* _Aim of the task_:
Your answer should restate each line of the data below word for word.

[Dataset extract]

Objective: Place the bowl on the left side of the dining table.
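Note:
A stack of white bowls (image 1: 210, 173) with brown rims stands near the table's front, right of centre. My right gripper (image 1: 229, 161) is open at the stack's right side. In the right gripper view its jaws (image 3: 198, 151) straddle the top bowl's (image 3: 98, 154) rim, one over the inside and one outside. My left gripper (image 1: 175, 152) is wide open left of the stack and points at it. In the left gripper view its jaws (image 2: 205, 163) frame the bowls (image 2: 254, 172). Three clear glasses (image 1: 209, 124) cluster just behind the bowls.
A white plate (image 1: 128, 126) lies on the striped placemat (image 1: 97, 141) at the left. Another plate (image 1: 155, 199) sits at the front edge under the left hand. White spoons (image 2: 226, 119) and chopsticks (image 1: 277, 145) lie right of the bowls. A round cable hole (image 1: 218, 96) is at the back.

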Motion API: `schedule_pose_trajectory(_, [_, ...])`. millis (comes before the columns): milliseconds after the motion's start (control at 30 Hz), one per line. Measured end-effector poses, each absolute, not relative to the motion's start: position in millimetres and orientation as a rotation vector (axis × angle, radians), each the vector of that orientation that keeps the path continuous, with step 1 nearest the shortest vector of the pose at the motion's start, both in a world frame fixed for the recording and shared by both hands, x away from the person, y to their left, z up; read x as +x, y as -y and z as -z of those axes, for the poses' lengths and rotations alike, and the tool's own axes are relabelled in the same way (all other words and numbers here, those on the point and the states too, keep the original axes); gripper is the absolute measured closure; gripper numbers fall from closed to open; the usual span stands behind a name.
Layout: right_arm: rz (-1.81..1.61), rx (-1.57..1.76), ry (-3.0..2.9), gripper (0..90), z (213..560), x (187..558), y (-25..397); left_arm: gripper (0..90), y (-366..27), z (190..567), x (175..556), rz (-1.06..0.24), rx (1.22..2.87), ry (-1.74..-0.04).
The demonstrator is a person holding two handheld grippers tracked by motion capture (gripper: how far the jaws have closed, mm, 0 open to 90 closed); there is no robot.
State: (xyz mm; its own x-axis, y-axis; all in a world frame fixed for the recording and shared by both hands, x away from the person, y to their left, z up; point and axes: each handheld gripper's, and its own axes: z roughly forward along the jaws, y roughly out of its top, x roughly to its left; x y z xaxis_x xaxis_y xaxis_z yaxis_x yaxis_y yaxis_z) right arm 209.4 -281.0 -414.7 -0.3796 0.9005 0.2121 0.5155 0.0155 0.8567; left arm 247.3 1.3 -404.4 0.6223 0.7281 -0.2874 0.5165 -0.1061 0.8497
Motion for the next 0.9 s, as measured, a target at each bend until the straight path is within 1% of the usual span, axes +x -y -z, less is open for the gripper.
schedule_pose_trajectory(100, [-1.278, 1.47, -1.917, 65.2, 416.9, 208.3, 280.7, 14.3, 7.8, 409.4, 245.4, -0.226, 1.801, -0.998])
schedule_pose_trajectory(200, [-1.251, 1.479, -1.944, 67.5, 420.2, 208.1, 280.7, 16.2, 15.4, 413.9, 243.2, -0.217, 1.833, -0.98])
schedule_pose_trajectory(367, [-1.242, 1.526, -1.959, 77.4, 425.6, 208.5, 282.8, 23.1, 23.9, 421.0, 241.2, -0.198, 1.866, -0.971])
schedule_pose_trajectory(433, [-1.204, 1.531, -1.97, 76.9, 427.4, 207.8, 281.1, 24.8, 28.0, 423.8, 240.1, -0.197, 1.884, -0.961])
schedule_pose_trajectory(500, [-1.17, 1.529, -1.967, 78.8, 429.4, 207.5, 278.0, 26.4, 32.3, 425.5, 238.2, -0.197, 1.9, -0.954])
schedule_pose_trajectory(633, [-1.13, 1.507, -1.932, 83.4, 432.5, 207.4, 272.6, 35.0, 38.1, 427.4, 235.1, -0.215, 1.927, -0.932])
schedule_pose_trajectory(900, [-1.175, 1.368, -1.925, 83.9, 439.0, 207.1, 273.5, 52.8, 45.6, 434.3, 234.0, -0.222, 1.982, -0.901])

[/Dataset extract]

* _Response box_:
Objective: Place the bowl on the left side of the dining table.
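Note:
A stack of white bowls (image 1: 210, 173) with brown rims stands near the table's front, right of centre. My right gripper (image 1: 229, 161) is open at the stack's right side. In the right gripper view its jaws (image 3: 198, 151) straddle the top bowl's (image 3: 98, 154) rim, one over the inside and one outside. My left gripper (image 1: 175, 152) is wide open left of the stack and points at it. In the left gripper view its jaws (image 2: 205, 163) frame the bowls (image 2: 254, 172). Three clear glasses (image 1: 209, 124) cluster just behind the bowls.
A white plate (image 1: 128, 126) lies on the striped placemat (image 1: 97, 141) at the left. Another plate (image 1: 155, 199) sits at the front edge under the left hand. White spoons (image 2: 226, 119) and chopsticks (image 1: 277, 145) lie right of the bowls. A round cable hole (image 1: 218, 96) is at the back.
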
Motion API: `schedule_pose_trajectory(_, [_, ...])`. millis (comes before the columns): milliseconds after the motion's start (control at 30 Hz), one per line. Measured end-effector poses, each absolute, not relative to the motion's start: position in millimetres and orientation as a rotation vector (axis × angle, radians), each the vector of that orientation that keeps the path continuous, with step 1 nearest the shortest vector of the pose at the motion's start, both in a world frame fixed for the recording and shared by both hands, x away from the person, y to their left, z up; read x as +x, y as -y and z as -z of those axes, for the poses' lengths and rotations alike, and the tool's own axes are relabelled in the same way (all other words and numbers here, those on the point and the states too, keep the original axes); gripper is the absolute measured closure; gripper numbers fall from closed to open; the usual span stands behind a name.
Layout: right_arm: rz (-1.81..1.61), rx (-1.57..1.76), ry (-3.0..2.9), gripper (0..90), z (213..560), x (187..558), y (-25..397); left_arm: gripper (0..90), y (-366..27), z (190..567), x (175..556), rz (-1.06..0.24), rx (1.22..2.87), ry (-1.74..-0.04).
The demonstrator is a person holding two handheld grippers tracked by motion capture (gripper: how far the jaws have closed, mm, 0 open to 90 closed); there is no robot.
State: (xyz mm; its own x-axis, y-axis; all in a world frame fixed for the recording and shared by both hands, x away from the person, y to their left, z up; point and axes: each handheld gripper's, and its own axes: z roughly forward along the jaws, y roughly out of its top, x roughly to its left; x y z xaxis_x xaxis_y xaxis_z yaxis_x yaxis_y yaxis_z) right arm 209.4 -281.0 -414.7 -0.3796 0.9005 0.2121 0.5155 0.0155 0.8567; left arm 247.3 1.3 -404.4 0.6223 0.7281 -0.2874 0.5165 -0.1061 0.8497
Motion for the next 0.9 s, as measured, a target at each bend until the straight path is within 1% of the usual span, axes +x -y -z, less is open for the gripper.
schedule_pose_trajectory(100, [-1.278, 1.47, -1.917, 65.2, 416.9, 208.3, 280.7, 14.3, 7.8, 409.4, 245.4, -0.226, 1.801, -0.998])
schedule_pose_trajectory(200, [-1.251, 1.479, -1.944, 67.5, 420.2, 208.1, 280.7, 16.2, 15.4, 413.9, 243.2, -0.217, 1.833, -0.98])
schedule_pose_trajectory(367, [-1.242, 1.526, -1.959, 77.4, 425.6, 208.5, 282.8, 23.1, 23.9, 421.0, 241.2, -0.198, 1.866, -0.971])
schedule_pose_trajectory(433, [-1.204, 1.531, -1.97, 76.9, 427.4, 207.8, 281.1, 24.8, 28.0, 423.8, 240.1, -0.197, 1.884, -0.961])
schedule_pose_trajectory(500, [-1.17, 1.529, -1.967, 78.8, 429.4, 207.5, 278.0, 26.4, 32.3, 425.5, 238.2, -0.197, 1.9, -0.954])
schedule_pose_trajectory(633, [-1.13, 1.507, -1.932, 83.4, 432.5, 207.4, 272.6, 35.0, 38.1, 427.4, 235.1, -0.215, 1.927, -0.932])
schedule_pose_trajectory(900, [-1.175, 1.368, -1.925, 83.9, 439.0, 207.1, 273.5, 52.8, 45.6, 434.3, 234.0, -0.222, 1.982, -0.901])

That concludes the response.